◆ **TASK OBJECTIVE**
In the data below, one line contains "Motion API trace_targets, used" and a later one contains "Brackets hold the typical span". Print both, with every line between them, exactly and alone.

Stored items
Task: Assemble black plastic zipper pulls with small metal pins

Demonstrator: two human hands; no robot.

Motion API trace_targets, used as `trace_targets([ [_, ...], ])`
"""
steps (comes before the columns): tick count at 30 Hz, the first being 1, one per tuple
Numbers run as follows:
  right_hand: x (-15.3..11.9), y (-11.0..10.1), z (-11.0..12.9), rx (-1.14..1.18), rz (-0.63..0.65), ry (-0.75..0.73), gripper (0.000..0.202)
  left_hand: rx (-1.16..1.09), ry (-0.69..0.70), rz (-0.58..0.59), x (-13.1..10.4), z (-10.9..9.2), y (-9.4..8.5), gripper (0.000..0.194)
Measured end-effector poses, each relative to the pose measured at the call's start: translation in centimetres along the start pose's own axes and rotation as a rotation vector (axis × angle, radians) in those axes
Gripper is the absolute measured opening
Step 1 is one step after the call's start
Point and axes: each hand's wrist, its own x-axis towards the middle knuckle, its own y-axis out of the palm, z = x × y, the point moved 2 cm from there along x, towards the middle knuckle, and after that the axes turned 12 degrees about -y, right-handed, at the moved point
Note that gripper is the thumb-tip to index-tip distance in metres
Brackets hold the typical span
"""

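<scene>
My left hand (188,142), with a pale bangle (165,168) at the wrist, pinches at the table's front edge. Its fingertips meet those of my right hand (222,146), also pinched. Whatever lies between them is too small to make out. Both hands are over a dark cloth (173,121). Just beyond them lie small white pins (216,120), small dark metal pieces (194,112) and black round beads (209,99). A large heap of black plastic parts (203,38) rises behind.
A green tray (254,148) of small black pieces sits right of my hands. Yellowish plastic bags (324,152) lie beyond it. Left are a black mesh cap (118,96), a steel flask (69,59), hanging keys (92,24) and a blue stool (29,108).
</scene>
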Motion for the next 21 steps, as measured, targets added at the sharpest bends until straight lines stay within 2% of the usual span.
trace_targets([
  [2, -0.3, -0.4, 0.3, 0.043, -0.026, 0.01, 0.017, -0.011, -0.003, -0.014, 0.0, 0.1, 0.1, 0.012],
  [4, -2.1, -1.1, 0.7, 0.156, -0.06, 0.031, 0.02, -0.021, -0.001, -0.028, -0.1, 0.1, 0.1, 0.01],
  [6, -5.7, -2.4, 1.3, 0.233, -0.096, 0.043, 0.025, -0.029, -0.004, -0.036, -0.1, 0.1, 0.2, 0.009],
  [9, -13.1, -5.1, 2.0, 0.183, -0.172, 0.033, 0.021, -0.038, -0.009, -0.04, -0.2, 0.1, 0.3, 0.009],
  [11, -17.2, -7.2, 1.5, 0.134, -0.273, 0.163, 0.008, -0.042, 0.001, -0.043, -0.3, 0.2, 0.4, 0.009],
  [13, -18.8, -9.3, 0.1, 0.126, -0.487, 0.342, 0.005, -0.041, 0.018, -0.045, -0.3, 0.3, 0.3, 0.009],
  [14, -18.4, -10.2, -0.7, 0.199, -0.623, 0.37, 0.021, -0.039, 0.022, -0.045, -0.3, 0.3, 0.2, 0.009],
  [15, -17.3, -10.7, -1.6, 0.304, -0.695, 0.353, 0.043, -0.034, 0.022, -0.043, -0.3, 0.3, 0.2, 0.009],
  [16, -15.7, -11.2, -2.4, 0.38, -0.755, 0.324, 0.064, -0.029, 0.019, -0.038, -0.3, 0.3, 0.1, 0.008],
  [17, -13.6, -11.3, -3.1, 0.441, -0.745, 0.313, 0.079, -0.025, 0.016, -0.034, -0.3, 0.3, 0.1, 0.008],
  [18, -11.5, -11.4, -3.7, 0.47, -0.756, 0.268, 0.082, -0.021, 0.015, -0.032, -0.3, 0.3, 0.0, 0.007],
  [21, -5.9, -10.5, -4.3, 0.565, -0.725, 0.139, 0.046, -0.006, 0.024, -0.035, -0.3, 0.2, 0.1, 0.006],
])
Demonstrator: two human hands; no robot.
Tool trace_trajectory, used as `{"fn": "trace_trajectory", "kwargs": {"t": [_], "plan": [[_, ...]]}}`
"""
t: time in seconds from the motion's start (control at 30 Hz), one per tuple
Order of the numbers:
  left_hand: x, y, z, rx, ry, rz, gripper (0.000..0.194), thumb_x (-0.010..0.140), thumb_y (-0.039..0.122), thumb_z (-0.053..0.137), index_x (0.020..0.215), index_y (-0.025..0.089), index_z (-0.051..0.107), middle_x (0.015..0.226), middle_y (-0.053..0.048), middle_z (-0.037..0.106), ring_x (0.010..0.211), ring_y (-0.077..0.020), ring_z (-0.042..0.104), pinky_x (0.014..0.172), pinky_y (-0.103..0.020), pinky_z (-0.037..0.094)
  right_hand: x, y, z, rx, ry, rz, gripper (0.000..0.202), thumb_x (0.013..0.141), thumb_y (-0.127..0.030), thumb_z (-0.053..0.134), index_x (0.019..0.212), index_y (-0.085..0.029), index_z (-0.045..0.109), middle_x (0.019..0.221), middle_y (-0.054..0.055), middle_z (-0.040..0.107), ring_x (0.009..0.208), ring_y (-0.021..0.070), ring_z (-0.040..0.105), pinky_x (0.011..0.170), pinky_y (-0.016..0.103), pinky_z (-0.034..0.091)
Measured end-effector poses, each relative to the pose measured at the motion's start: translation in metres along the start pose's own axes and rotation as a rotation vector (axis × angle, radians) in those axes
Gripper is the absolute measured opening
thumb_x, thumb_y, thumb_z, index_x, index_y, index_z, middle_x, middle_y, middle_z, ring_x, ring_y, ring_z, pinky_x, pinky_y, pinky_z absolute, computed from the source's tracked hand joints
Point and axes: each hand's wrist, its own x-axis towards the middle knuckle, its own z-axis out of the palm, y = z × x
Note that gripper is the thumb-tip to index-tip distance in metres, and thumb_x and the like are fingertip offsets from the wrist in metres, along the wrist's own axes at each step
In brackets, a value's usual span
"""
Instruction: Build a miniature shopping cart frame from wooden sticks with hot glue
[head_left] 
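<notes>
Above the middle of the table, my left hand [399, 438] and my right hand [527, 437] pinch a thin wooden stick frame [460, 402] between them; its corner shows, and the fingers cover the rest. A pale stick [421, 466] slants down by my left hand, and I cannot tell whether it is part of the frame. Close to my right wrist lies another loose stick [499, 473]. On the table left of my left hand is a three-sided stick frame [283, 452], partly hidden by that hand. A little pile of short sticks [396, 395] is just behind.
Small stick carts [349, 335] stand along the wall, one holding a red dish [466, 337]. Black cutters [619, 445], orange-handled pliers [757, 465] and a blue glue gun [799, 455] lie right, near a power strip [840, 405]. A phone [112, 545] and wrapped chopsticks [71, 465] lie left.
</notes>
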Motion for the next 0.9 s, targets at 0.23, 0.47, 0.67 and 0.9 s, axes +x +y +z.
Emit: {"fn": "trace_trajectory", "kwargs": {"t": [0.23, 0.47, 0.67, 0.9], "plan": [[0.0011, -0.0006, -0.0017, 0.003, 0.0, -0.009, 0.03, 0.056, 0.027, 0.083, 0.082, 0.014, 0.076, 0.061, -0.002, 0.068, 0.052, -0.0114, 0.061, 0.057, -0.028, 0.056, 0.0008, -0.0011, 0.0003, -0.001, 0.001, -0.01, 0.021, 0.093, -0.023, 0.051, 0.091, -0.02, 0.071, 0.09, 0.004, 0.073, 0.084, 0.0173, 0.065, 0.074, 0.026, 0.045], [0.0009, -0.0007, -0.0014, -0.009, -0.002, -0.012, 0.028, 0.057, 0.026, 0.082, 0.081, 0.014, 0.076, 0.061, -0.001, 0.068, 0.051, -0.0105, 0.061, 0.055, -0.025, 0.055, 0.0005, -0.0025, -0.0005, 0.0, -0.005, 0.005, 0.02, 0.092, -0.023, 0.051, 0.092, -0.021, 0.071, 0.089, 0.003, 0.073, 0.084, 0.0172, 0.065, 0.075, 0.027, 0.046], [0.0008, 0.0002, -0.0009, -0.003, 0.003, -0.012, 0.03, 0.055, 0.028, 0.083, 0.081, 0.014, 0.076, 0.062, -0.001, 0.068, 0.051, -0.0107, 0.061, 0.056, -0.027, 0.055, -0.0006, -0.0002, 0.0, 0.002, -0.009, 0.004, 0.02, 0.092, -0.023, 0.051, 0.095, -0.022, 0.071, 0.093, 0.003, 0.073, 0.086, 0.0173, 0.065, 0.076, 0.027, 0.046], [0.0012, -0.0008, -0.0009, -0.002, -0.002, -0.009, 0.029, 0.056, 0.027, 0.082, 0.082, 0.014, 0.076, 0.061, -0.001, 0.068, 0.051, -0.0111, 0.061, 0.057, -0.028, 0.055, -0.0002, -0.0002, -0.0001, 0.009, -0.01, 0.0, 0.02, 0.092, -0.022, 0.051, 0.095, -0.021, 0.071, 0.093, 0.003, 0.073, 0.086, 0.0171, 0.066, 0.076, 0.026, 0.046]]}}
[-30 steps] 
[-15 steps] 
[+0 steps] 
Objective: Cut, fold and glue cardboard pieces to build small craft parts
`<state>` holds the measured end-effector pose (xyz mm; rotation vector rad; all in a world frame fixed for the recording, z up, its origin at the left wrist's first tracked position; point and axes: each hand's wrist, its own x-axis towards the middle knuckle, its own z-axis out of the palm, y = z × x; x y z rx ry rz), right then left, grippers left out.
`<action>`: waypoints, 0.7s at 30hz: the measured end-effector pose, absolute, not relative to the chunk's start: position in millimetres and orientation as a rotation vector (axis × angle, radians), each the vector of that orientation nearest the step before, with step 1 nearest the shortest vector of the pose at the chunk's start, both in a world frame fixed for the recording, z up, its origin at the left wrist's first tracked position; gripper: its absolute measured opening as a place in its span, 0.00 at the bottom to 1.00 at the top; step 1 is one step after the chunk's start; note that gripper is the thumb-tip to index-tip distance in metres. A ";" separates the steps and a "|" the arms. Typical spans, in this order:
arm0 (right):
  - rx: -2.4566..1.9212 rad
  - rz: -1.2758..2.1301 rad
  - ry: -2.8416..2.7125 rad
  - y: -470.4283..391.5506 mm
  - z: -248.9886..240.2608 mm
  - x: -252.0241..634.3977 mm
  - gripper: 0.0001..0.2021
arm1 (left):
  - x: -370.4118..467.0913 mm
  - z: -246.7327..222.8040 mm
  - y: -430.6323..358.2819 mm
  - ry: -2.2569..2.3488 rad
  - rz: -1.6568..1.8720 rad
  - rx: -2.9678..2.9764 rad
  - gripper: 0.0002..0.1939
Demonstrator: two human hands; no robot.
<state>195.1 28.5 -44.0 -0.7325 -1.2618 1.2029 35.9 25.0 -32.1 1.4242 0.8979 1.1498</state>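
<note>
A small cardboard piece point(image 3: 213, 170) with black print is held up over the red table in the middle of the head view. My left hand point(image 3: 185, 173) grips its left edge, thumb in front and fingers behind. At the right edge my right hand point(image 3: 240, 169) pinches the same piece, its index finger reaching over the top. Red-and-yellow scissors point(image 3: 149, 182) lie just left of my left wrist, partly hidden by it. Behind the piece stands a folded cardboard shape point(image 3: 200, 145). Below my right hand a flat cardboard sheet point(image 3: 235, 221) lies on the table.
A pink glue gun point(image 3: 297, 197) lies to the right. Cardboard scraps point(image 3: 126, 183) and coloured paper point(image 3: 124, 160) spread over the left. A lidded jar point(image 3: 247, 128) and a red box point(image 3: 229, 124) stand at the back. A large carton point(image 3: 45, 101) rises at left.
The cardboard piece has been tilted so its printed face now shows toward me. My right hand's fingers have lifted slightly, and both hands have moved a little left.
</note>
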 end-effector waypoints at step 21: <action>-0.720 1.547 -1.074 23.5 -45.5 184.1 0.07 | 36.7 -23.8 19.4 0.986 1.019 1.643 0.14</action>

◆ **TASK RESULT**
Motion API trace_targets, used as `trace_targets([ [_, ...], ])`
"""
steps (comes before the columns): tick count at 30 Hz, the first being 1, one per tuple
Numbers run as follows:
  right_hand: x (-15.3..11.9), y (-11.0..10.1), z (-11.0..12.9), rx (-1.14..1.18), rz (-0.63..0.65), ry (-0.75..0.73), gripper (0.000..0.202)
  left_hand: rx (-1.16..1.09), ry (-0.69..0.70), rz (-0.58..0.59), x (-13.1..10.4), z (-10.9..9.2), y (-9.4..8.5), gripper (0.000..0.194)
Measured end-effector poses, each relative to the pose measured at the call's start: translation in centimetres along the start pose's own axes and rotation as a rotation vector (axis × angle, radians) in those axes
Gripper is the absolute measured opening
Step 1 is one step after the call's start
Point and axes: each hand's wrist, its own x-axis towards the middle knuckle, its own y-axis out of the palm, z = x × y, the point moved 2 cm from there along x, towards the middle knuckle, and after that the axes turned 12 degrees about -y, right-handed, at the moved point
Note that gripper is the thumb-tip to index-tip distance in metres
Brackets hold the typical span

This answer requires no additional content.